Our rulers hoped these invasions would consolidate their power. Instead it has exposed their limits. Now they are desperately searching for a victory in Palestine to mark the last, bloody days of George Bush's administration.

Israel aims to deliver that victory by crushing Palestinian resistance and handing over the smouldering remains of Gaza to Mahmoud Abbas, the corrupt president of the Palestinian Authority.

Abbas is collaborating in the destruction of his own people in the vain hope that the US will make good on its pledge of a 'viable Palestinian state'.

Israel has no intention of honouring any such promise. Nevertheless Abbas has taken this opportunity to crush all dissent in the West Bank.

The defeat in Lebanon still hangs over Israel. Its generals declare that they have 'learnt the lessons' of that war. For that they have Egypt's dictator Hosni Mubarak to thank.

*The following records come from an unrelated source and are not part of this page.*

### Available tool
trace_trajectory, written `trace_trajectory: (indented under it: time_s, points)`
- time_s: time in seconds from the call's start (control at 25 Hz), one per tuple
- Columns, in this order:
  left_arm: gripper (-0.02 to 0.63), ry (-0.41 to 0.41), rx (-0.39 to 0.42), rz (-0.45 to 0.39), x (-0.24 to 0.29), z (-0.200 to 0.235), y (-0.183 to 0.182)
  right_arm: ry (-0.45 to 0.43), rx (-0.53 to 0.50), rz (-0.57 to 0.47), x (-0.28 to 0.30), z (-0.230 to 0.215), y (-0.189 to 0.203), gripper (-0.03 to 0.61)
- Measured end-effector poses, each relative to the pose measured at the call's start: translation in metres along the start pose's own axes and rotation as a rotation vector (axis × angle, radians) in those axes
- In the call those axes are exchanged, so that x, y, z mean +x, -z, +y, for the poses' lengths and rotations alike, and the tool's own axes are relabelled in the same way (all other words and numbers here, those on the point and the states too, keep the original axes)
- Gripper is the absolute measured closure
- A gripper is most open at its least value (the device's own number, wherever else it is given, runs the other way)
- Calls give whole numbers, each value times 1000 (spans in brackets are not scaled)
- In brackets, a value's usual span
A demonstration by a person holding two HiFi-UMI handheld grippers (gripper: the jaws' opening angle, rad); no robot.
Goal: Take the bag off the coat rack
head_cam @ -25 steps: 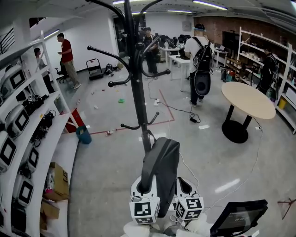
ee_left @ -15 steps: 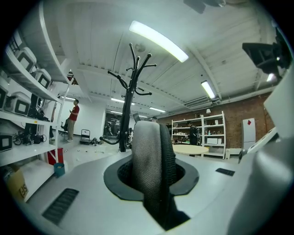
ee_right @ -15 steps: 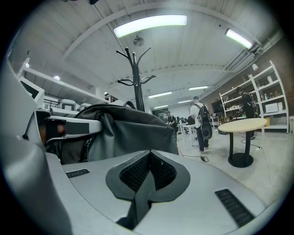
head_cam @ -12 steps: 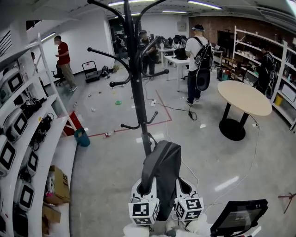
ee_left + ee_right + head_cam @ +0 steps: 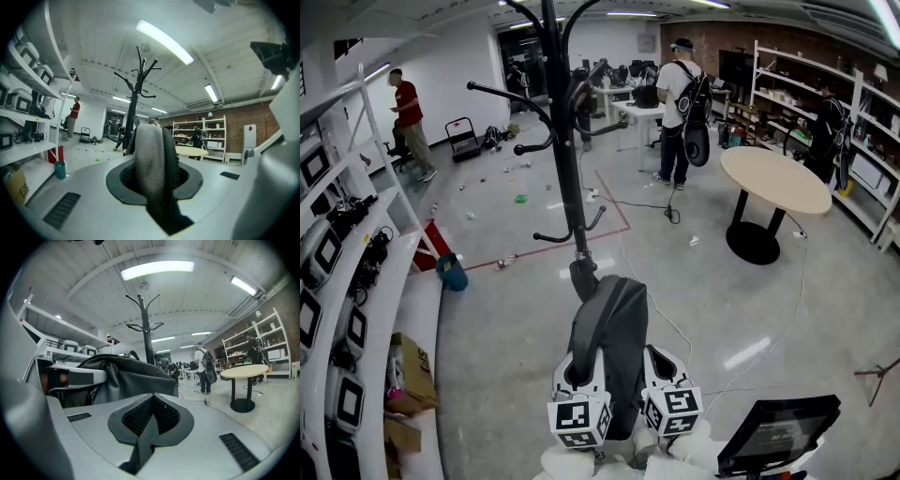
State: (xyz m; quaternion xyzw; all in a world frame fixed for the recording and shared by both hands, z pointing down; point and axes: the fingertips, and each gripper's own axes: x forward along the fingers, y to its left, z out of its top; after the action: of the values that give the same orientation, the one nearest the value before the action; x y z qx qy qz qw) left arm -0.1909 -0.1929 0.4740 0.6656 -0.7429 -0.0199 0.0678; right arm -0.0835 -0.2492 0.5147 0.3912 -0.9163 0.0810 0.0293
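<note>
The grey and black bag (image 5: 611,349) hangs between my two grippers, low in the head view and in front of the black coat rack (image 5: 565,169). It touches no hook that I can see. My left gripper (image 5: 578,377) is shut on a padded mesh strap (image 5: 154,173). My right gripper (image 5: 661,373) is shut on a narrower strap (image 5: 146,430), with the bag's body (image 5: 126,378) just to its left. The rack's pole (image 5: 135,101) rises behind the strap in the left gripper view, and the rack (image 5: 146,329) also shows behind the bag in the right gripper view.
White shelves (image 5: 347,272) with devices run along the left, with a cardboard box (image 5: 412,361) and a teal bucket (image 5: 450,272) by them. A round table (image 5: 773,178) stands at the right. A dark screen (image 5: 778,436) sits at the lower right. People stand further back.
Both grippers and the bag have drifted a little left and nearer, away from the rack. The rack's pole now sits further left in the head view. Both grips are unchanged.
</note>
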Motion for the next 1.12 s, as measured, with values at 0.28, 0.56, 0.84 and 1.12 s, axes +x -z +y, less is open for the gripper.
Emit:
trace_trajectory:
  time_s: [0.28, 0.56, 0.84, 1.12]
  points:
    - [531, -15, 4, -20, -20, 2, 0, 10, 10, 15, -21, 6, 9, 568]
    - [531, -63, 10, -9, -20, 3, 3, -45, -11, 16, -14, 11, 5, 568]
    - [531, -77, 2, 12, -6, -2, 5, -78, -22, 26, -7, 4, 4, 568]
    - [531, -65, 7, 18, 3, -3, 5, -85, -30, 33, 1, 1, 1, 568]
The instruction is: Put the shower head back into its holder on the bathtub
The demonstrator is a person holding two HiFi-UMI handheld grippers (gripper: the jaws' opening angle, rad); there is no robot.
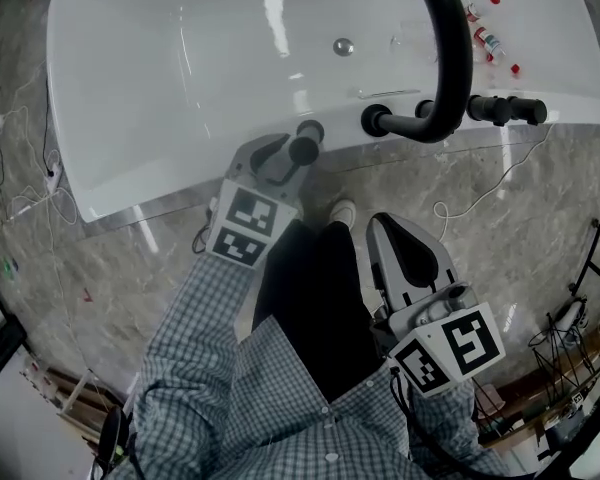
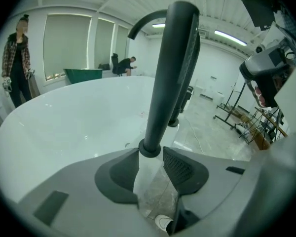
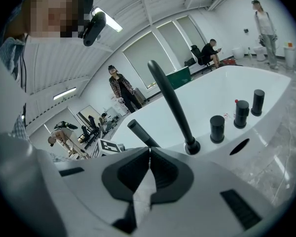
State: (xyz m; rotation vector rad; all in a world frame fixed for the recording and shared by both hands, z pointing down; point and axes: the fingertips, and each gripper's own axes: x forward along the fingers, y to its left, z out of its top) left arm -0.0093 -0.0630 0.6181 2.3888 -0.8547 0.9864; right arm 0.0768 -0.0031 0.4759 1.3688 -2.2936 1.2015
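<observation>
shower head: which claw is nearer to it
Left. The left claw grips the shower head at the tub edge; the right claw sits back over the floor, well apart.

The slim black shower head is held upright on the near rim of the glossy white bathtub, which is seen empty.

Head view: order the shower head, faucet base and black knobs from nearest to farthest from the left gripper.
1. shower head, between the left gripper's jaws, on the tub rim.
2. faucet base, further right along the rim.
3. black knobs, farthest right, past the faucet.
</observation>
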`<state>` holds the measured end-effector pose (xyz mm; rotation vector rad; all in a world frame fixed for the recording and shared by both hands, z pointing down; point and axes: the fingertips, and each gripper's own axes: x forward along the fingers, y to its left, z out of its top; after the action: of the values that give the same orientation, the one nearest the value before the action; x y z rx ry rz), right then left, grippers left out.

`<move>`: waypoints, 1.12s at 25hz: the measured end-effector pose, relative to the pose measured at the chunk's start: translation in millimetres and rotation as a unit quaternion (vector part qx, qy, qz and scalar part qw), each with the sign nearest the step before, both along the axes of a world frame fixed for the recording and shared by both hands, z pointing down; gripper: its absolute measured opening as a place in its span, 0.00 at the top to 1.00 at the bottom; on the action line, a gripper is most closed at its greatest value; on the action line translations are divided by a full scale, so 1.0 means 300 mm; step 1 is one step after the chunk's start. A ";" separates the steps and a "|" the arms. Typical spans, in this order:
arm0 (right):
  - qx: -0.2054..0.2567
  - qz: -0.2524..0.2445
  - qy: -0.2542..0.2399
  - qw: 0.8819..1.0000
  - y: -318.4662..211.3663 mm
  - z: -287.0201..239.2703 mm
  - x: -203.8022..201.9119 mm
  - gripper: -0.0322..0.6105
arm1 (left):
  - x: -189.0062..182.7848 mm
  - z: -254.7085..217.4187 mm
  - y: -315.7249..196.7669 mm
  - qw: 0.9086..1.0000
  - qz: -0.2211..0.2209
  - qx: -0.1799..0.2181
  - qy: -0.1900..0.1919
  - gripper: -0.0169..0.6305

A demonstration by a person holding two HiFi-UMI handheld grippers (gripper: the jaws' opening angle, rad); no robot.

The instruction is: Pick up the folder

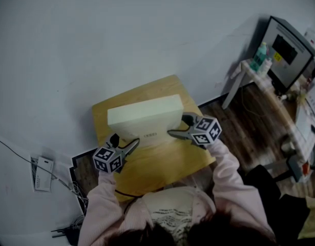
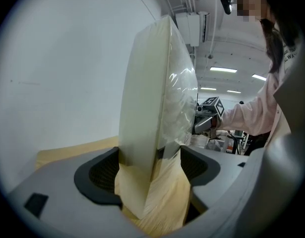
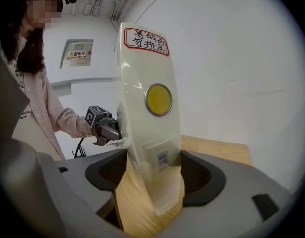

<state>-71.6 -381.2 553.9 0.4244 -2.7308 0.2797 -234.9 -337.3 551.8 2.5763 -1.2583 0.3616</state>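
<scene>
White box-shaped folder [image 3: 150,133] stands upright on light wooden bench [image 1: 147,173], long side across, near the white wall. Its right end face carries a red-bordered white label [image 3: 146,41] at top w/ two lines of Chinese chars, looks like "易碎品 / 勿挤压". Below that is a round yellow disc w/ grey ring [image 3: 158,99], and lower down a small white barcode sticker [image 3: 162,157], digits too small to read. The left end shows clear plastic wrap, creased and shiny, no print seen there. In head view the front face has a short line of small print near the bottom edge, unreadable. A framed wall sign [image 3: 77,53] behind the person has a yellow warning triangle + Chinese chars, prob. "配电箱". Left gripper [image 2: 150,168]: jaws wide, folder's left end sits btwn them, both dark ribbed pads against its sides. Right gripper [image 3: 154,172]: jaws also wide, closed onto the folder's right end, pads touching both sides just beside the barcode sticker. Each gripper is held by a pink-sleeved arm, one at each end. Can't tell if the folder's base is clear of the bench.
</scene>
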 end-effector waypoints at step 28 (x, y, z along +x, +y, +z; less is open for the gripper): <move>0.018 0.018 -0.028 0.999 0.031 -0.080 0.038 0.43 | 0.030 -0.079 0.036 1.000 -0.017 0.014 0.000 0.39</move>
<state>-60.3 -372.0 529.8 0.4825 -2.7894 0.2564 -226.0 -326.6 528.1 2.5744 -1.3158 0.3389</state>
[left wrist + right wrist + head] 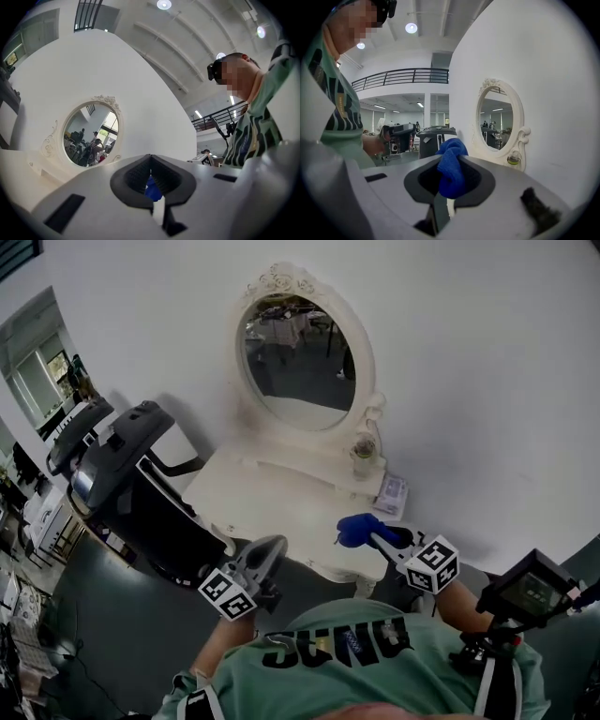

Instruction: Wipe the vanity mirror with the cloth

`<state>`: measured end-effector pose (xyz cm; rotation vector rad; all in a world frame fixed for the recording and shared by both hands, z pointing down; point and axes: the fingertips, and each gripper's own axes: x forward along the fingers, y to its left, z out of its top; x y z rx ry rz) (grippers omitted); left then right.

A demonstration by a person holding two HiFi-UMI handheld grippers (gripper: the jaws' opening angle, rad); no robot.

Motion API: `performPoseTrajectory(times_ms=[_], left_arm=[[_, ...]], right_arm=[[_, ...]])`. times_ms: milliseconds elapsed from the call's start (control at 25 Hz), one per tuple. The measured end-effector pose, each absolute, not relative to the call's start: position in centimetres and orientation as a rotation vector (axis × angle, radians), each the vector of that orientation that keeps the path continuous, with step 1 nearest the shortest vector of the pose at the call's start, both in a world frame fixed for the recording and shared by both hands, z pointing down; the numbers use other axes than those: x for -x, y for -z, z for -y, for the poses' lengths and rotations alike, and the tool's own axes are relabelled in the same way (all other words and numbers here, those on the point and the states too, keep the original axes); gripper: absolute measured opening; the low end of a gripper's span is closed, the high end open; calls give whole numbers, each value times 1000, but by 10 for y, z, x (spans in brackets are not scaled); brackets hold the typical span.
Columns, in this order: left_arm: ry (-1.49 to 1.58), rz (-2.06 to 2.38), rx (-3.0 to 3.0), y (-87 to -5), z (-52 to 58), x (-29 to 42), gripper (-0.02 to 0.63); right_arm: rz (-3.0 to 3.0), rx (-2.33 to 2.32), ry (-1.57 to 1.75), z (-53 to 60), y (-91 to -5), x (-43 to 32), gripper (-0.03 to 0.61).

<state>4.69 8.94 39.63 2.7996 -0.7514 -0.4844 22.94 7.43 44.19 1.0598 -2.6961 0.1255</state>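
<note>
The oval vanity mirror [302,357] in its white carved frame stands on a white vanity table [272,507] against the wall. My right gripper [367,532] is shut on a bunched blue cloth [356,527], held over the table's front right edge, well short of the glass. In the right gripper view the cloth [451,171] bulges from the closed jaws, with the mirror [497,119] ahead to the right. My left gripper [274,551] hovers at the table's front edge, jaws shut. In the left gripper view its tips [150,158] meet, and the mirror [91,133] lies ahead to the left.
A black office chair [131,470] stands left of the vanity. A small jar [364,454] sits by the mirror's right foot, with a flat packet [391,493] at the table's right edge. A black device on a stand [530,592] is at my right.
</note>
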Motion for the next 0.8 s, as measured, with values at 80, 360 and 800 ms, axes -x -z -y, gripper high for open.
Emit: performPoseTrajectory(times_ms=[80,360,800], left_arm=[[491,714,-2791,-397,-71,-49,11],[469,691,-2762,-421,46,-75,11],[503,990,-2652,-418,130,-132,11]], right_arm=[[2668,-1075,-148,-63,-447,-232,46],[2662,-1106,-216,51,-472,-259,46],[2734,-820,164,182,-435,-302,46]])
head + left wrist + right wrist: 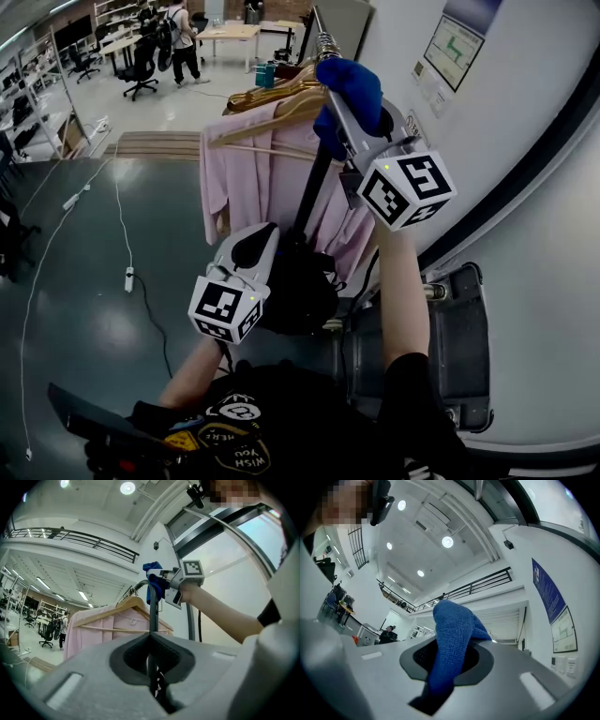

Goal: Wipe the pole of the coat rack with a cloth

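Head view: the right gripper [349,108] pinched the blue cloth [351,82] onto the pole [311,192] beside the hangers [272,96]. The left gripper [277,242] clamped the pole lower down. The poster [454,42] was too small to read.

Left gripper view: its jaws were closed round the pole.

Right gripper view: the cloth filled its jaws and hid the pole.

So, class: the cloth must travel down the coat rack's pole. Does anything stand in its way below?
Yes. Below the blue cloth, which the right gripper holds, the left gripper is shut on the pole, blocking the run down. Wooden hangers with a pink shirt hang beside the pole's top.
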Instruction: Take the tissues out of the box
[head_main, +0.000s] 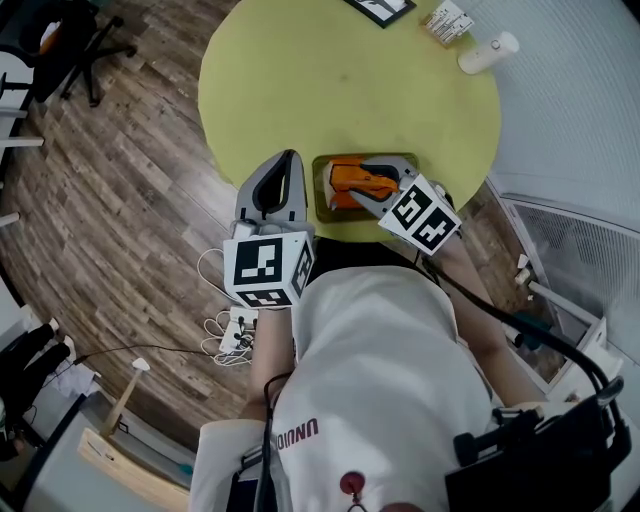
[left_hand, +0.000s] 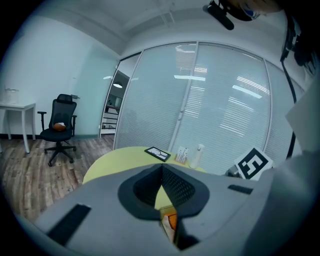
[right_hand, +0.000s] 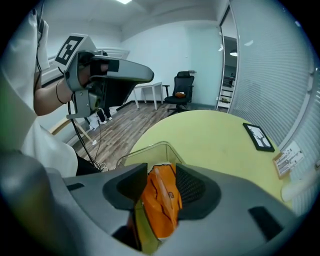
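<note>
Nothing reads clearly: red letters (head_main: 297, 432) on the white shirt (head_main: 380, 340), lower middle of the head view, and a round mark (right_hand: 170, 195) on the orange pack (right_hand: 159, 210) are illegible.

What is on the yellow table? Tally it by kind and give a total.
Clear box: 1
Orange tissue pack: 1
Black picture frame: 1
Card stand: 1
White bottle: 1
Total: 5

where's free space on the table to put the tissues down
The whole middle of the table is bare, from the clear box at the near edge to the picture frame, card stand and white bottle at the far rim. Crowded only at the box, where the right gripper straddles the tissue pack.
</note>
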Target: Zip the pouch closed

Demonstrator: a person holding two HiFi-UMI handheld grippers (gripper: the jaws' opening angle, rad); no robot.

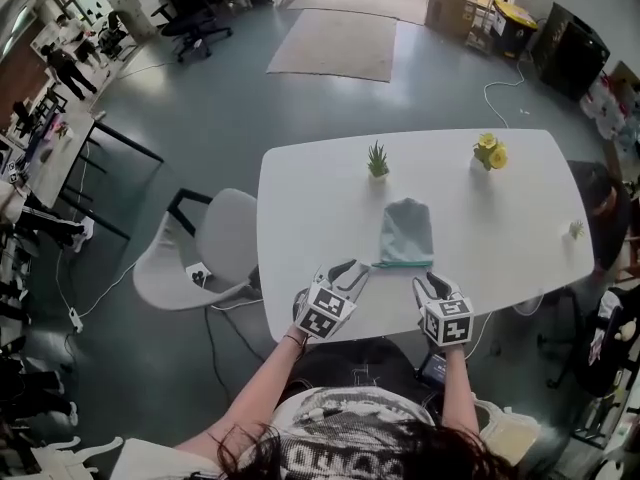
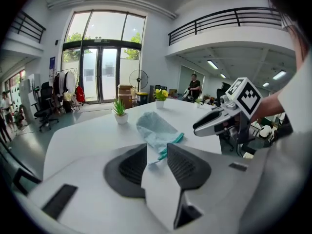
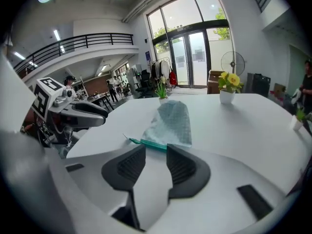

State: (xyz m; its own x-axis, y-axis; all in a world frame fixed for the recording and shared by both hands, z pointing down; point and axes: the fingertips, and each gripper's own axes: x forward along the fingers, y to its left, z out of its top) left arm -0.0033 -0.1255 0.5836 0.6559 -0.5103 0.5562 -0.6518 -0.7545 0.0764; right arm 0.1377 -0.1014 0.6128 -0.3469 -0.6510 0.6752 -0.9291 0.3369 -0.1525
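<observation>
A pale blue-green pouch lies flat on the white table, its teal zipper edge toward me. My left gripper hovers just left of the zipper's end, open, with nothing between its pads. My right gripper hangs off the pouch's near right corner, also open and empty. In the left gripper view the pouch shows beyond the parted jaws of the left gripper, with the right gripper to the right. The right gripper view has the pouch ahead of the right gripper and the left gripper at left.
A small green plant and a pot of yellow flowers stand at the table's far side. A tiny plant sits near the right edge. A grey chair stands off the table's left edge.
</observation>
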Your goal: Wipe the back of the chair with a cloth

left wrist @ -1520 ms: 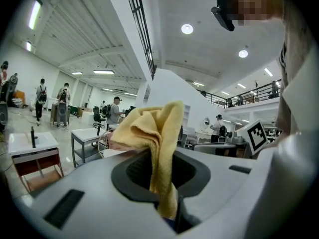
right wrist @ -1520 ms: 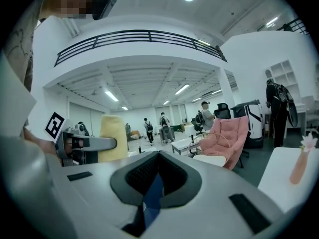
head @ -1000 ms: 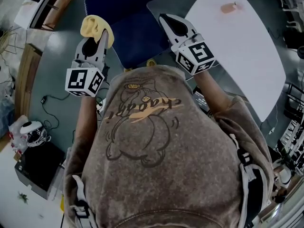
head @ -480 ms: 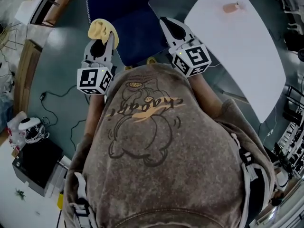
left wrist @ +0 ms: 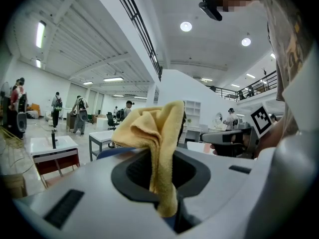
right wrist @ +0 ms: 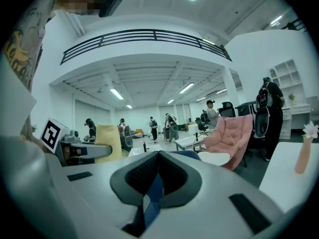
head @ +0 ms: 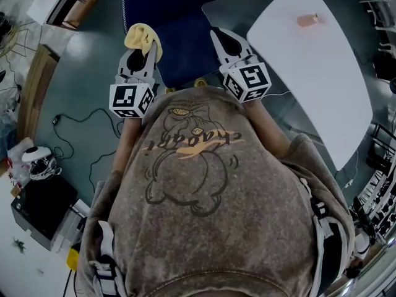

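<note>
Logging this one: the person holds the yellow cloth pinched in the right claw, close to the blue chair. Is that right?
Not quite. The yellow cloth is pinched in the left claw, not the right claw, close to the blue chair. The left gripper view shows it between that claw's jaws.

"What lies on the floor at the left?"

"A thin black cable [head: 93,119] snakes over the grey-green floor [head: 74,73]. Nearer, a white rounded helmet-like thing [head: 38,164] sits near a black boxy case [head: 43,212]."

"And to the right?"

"A large white table with a rounded edge [head: 322,98]. A small pink vase [head: 307,20] stands near its far end."

"Anything farther off?"

"A pink shell-shaped armchair [right wrist: 229,136], a black-railed balcony [right wrist: 144,36] overhead, and several people with backpacks [left wrist: 79,114] standing among white desks."
</note>
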### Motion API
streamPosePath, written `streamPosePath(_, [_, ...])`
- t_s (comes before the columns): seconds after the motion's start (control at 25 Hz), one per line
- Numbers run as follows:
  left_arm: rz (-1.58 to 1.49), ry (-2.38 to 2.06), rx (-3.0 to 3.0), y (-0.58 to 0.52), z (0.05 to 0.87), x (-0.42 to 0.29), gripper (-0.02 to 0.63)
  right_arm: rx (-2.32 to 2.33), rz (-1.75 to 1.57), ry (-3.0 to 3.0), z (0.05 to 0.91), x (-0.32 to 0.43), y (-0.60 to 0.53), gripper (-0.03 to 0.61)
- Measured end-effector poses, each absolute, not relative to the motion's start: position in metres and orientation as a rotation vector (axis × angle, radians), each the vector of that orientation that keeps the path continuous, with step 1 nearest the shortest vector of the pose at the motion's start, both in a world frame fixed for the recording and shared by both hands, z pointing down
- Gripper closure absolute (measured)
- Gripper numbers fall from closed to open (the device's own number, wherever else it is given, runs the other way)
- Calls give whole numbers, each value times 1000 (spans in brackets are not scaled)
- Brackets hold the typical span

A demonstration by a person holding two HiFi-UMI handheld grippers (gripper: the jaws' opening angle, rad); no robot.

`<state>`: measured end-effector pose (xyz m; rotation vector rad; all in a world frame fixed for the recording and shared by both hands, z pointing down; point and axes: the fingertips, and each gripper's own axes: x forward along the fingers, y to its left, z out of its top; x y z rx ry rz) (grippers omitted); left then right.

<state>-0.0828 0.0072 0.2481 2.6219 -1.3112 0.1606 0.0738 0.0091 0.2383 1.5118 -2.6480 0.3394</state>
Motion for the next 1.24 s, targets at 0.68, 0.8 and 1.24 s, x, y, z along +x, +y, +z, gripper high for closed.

Mubarak has sealed Egypt's border with the Gaza Strip to block any Palestinians fleeing the carnage. He has halted attempts by ordinary Egyptians to rush emergency supplies into the Palestinian territory. He has even told Egyptian troops to fire on Palestinians attempting to cross the border to safety.


All this triggered an unprecedented wave of mass protests in Egypt that has spread from the capital Cairo to smaller towns and cities.

The most notable was the huge demonstration on Friday of last week in Arish, the largest city in the Sinai region. Tens of thousands took to the streets chanting 'Hosni Mubarak – you bring us shame!'

Arish is about 37 miles from the border with Gaza. It became a lifeline for Gaza when Palestinians stormed the border with Egypt in January last year. People in the city helped Palestinians grab much needed supplies and temporarily break the Israeli blockade.

The Mubarak regime is now facing a whirlwind of anger from every corner of the country. He has been able to quell the protest for now with his usual brand of mass arrests and vicious repression.

But the scale and nature of these demonstrations has deepened the crisis of a regime that has been rocked by two years of strikes and protests.

The anger against Egypt has found its expression across the Arab world. In Beirut demonstrators surrounded the Egyptian embassy, burning tyres and clashing with riot police before trying to storm the US embassy.

In Yemen the Egyptian embassy was briefly occupied by demonstrators. Similar protests took place in Kuwait, Saudi Arabia and other oil rich states before being battered off the streets.

Israel can take comfort in the power of the mass destruction its military can wreak. It can be assured of help from the West and its Arab allies. But any Israeli 'victory' over the Palestinians will be short-lived.

Their 'victory' over Lebanon in 1982 gave birth to the Lebanese resistance movement Hizbollah. It is the only force in the region to have militarily humiliated Israel, in 2000 and again in 2006.

As the war on Gaza enters another bloody phase only one thing is certain – the retribution from ordinary people in the Middle East on the corrupt regimes and their Western backers will be immeasurable.